═════ INFORMATION PROVIDED

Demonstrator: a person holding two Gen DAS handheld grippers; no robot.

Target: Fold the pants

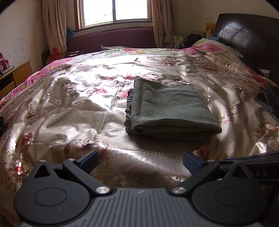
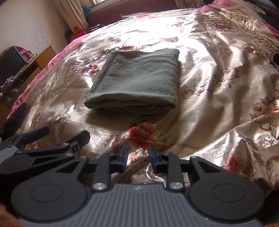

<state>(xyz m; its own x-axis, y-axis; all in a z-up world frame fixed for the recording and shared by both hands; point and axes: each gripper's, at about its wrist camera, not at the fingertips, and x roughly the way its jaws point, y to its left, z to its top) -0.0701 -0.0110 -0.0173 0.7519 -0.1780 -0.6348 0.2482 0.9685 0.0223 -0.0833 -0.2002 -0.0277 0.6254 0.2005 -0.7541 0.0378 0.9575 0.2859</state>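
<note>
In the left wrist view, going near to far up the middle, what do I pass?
Left hand-held gripper → bare bedspread → folded pants → maroon bench → window.

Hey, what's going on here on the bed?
Someone is folding pants with handheld tongs. The grey-green pants lie folded in a neat rectangle on the floral bedspread. Both the left tongs and the right tongs hover open and empty just short of them, touching nothing. The folding looks finished.

I see grey-green pants (image 1: 167, 108) on a shiny beige bedspread (image 1: 69, 108) patterned with red flowers.
</note>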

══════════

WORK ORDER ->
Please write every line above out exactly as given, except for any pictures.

ANSWER TO THIS TASK ->
Demonstrator: a person holding two Gen DAS handheld grippers; no robot.

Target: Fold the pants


<state>(xyz m; its own x-axis, y-axis; all in a z-up world frame fixed for the recording and shared by both hands; point and axes: each gripper's, at about its wrist camera, not at the fingertips, and x roughly the way its jaws point, y to its left, z to its top) -0.0701 -0.0110 -0.0173 0.7519 -0.1780 -0.6348 0.2482 0.9685 0.0223 -0.0833 -0.2002 -0.0277 0.6254 0.2005 -0.7541 0.0378 0.9575 0.2859</state>
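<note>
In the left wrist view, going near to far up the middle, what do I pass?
Left hand-held gripper → bare bedspread → folded pants → maroon bench → window.

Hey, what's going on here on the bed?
Someone is folding pants with handheld tongs. The grey-green pants lie folded in a neat rectangle on the floral bedspread. Both the left tongs and the right tongs hover open and empty just short of them, touching nothing. The folding looks finished.

I see grey-green pants (image 1: 167, 108) on a shiny beige bedspread (image 1: 69, 108) patterned with red flowers.
</note>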

The exercise concludes with that.